● **TASK**
Filter the entries and keep only the lines where the string "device" appears.

== RECORDS SHOWN ==

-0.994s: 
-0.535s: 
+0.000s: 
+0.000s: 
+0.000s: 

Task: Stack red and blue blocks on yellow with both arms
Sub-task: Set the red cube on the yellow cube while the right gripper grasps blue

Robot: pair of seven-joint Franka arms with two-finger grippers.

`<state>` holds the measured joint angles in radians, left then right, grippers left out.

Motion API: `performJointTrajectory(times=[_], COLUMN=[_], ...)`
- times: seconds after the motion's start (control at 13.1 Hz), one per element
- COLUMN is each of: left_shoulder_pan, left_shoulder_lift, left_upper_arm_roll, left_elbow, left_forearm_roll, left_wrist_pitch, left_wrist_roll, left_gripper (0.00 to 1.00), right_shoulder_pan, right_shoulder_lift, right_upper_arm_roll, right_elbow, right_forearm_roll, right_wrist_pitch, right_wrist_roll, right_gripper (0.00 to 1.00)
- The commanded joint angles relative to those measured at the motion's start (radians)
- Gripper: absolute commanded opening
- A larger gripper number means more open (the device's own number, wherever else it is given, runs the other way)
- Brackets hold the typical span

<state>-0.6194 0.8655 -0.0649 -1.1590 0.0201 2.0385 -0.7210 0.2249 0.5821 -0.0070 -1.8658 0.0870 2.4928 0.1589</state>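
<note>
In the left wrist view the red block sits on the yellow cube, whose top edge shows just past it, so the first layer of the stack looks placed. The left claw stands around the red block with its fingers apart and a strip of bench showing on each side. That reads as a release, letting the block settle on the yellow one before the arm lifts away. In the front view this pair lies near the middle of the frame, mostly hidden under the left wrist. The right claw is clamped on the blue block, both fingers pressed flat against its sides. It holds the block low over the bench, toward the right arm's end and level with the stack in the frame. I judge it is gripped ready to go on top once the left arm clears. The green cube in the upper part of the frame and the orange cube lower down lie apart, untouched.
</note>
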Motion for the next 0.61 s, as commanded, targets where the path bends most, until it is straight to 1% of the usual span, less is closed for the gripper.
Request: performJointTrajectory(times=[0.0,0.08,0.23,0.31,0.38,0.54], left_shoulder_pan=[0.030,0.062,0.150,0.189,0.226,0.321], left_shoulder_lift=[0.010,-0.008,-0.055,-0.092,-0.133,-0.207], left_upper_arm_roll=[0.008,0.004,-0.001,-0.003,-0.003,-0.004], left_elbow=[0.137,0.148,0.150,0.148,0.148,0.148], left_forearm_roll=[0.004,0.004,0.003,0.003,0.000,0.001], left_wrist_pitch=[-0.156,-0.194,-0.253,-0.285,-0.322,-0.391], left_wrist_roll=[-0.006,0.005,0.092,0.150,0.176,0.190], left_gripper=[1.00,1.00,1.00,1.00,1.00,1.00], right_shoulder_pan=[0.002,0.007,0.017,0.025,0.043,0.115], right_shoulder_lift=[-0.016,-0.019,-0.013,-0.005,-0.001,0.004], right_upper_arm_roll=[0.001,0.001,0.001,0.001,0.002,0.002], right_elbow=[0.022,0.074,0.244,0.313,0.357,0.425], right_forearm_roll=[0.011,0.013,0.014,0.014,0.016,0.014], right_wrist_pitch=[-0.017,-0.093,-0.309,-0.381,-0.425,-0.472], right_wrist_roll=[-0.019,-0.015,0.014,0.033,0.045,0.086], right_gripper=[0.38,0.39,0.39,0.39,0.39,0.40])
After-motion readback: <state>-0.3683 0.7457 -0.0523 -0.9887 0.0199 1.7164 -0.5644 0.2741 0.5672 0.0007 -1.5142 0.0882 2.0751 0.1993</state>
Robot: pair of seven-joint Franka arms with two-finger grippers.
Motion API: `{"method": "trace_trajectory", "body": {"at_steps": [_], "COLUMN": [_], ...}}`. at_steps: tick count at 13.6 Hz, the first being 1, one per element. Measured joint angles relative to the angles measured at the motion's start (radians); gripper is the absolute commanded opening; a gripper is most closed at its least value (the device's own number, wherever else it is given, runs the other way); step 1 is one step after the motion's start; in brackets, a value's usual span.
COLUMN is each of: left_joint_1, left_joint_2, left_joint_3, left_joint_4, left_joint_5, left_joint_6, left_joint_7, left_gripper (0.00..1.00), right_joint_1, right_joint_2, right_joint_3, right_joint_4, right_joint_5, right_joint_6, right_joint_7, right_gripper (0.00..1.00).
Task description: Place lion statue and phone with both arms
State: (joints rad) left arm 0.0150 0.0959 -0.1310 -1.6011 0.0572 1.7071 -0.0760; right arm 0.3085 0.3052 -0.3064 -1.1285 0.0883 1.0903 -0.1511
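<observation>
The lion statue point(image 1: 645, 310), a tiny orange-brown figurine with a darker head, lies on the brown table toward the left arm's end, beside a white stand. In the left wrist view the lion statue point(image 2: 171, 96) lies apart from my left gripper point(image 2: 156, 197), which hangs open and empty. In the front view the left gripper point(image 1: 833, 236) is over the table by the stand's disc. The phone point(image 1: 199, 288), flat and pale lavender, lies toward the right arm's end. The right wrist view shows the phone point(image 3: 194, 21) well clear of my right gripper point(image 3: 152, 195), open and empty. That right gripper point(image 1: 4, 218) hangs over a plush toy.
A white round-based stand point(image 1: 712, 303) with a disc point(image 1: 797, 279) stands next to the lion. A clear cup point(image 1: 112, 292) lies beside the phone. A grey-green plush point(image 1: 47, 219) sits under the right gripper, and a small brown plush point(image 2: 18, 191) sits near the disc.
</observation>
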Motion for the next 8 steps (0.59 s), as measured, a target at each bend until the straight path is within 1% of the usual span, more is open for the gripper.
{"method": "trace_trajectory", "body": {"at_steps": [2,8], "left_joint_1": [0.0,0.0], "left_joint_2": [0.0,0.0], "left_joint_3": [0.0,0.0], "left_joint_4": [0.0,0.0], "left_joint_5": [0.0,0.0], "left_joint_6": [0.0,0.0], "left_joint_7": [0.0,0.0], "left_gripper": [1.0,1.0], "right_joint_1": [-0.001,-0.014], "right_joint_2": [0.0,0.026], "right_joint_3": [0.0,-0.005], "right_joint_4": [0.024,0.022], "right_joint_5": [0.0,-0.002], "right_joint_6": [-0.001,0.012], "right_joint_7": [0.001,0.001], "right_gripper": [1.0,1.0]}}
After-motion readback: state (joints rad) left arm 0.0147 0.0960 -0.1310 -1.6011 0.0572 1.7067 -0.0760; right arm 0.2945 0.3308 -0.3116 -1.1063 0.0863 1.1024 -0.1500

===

● **SOLUTION**
- A larger gripper number means more open (the device's own number, wherever else it is given, runs the other way)
Motion API: `{"method": "trace_trajectory", "body": {"at_steps": [_], "COLUMN": [_], ...}}`. at_steps: tick count at 13.6 Hz, the first being 1, one per element. Measured joint angles relative to the angles measured at the motion's start (radians); gripper is the absolute commanded opening; a gripper is most closed at its least value (the device's own number, wherever else it is given, runs the other way); step 1 is one step after the motion's start; in brackets, a value's usual span.

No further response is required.